Wednesday, 28 August 2013

Bent Over

In Luke 13:10-17 we have Luke's record of how Jesus healed a crippled woman.  Jesus was teaching in the synagogue when he noticed this particular woman who had been suffering for 18 years.  He felt that she shouldn't suffer a moment longer, and so he healed.  The only problem was that it was the Sabbath and this action contravened Sabbath rules - with the result that he incurred the wrath of the leader of the synagogue.  Why could it not wait until Sunday?

I feel sure that this synagogue leader was a good and kind man.  He was most probably an ordinary bloke - perhaps a fisherman or a carpenter or a cobbler - chosen for this position of leadership because he was respected in the community.  We can't believe his reaction - but he would be stunned by our view of him and utterly surprised to know that he is being held up as an example of religious hypocrisy some two thousand years later.

....   which all leads me to wonder:
What are the rules that get in the way of our doing what we should?
Who are the bent over people who we have ignored for too long?

Tuesday, 27 August 2013


There's a range of things that the world needs and wants.  It includes kindness, compassion, peace, justice, patience and so much more.  Sometimes I think that what is most needed is forgiveness.  Forgive us our sins, for we forgive everyone who does us wrong (Luke 11:4).  However, it is worth thinking what forgiveness really is.

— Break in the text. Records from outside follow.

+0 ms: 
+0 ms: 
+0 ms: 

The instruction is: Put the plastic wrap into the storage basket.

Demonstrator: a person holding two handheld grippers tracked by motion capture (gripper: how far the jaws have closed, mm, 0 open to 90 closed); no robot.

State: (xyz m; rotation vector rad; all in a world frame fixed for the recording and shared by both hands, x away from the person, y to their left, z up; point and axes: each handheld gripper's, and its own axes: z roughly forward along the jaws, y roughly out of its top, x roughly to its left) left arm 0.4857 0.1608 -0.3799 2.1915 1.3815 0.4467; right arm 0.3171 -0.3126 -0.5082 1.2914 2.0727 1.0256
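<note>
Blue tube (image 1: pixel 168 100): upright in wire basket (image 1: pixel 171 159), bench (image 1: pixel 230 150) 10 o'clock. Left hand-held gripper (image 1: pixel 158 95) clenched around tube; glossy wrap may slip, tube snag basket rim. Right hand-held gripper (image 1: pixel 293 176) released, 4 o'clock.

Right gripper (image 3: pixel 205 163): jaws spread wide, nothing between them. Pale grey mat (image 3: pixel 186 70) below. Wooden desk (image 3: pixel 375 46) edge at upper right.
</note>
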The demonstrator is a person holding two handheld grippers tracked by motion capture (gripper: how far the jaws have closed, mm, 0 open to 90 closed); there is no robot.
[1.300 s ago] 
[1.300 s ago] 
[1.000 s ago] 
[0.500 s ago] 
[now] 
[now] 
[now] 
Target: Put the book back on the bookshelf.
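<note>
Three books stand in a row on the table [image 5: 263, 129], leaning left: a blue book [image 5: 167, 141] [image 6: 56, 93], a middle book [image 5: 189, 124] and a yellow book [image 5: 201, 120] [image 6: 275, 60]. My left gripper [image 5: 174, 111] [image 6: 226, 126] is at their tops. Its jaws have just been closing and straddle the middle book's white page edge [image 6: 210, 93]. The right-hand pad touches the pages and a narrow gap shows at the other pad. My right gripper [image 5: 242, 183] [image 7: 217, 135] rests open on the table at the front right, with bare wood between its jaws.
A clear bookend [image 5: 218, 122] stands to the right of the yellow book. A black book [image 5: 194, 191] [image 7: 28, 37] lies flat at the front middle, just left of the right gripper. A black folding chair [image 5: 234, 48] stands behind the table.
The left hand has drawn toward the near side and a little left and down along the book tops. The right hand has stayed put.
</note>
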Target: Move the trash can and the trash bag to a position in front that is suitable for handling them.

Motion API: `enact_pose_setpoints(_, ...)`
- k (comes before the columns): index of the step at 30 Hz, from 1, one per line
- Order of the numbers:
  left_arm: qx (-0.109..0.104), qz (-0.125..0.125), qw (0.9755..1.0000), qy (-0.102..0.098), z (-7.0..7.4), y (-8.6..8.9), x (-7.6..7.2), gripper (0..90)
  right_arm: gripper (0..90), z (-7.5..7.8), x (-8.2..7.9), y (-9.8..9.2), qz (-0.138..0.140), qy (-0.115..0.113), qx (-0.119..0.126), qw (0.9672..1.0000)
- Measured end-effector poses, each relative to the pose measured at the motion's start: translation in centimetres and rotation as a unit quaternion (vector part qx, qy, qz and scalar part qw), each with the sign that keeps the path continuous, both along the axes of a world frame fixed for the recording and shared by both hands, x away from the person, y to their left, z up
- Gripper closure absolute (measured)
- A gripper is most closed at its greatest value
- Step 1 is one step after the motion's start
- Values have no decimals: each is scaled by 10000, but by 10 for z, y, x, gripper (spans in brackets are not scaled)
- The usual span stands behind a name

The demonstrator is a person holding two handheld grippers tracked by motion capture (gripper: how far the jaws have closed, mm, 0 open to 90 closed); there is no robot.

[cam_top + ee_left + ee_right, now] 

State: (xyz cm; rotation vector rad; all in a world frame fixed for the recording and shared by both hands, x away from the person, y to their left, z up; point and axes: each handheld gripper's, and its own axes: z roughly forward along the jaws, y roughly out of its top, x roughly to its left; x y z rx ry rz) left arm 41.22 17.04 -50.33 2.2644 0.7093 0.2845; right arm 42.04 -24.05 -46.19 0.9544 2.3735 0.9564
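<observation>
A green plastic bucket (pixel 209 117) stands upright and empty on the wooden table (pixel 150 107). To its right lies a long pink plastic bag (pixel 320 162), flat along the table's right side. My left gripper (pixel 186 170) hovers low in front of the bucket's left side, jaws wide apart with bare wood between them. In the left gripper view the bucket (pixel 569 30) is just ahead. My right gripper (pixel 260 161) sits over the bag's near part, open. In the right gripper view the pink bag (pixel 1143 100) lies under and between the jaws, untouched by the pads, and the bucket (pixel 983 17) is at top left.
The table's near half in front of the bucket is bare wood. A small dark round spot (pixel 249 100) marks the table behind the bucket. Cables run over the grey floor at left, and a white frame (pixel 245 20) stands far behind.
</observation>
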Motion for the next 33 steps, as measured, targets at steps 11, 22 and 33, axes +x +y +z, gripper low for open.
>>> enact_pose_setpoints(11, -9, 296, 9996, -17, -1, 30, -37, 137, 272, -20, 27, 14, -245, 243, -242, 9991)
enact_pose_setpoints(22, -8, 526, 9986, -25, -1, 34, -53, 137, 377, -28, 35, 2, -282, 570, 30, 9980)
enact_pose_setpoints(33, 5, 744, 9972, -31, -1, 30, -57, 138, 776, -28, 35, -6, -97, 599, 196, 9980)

With his former role as Chair of South Africa's Truth and Reconciliation Commission, Desmond Tutu is perhaps better qualified than most to comment - "Forgiveness doesn't mean pretending things aren't as they really are.  Forgiveness is a recognition that there is a ghastliness that has happened.  Forgiveness doesn't mean trying to paper over the cracks.  Forgiveness means that both the wronged and the culprits of those wrongs acknowledge that something happened.  There is necessarily a measure of confrontation.  People sometimes think that you shouldn't be abrasive.  But sometimes you have to be to make people acknowledge that they have done something wrong" - "God Is Not a Christian" (Rider, 2011), p. 38.

Forgiveness isn't about making things nice.  But it is about getting on with things as they are.

Monday, 26 August 2013


Desmond Tutu writes about the African concept of "ubuntu" in "God Is Not a Christian"(Rider, 2011).  Ubuntu is a concept of sharing and caring,  A bit like the Hebrew word "shalom", most often translated as peace, it is not easily translated into English.  It is a call to community that certainly fits with a Christian perspective.

Tutu writes: "I have gifts that you don't have, and you have gifts that I don't have.  We are different in order to know our need of each other.  To be human is to be dependent.  Ubuntu speaks of spiritual attributes such as generosity, hospitality, compassion, caring, sharing.  You could be affluent in material possessions but still be without ubuntu.  This concept speaks of how people are more important than things, than profits, than material possessions.  It speaks about the intrinsic worth of persons as not dependent on extraneous things such as status, race, creed, gender, or achievement" (p. 22).

There's a lot to think about there and, for most of us, a lot to learn.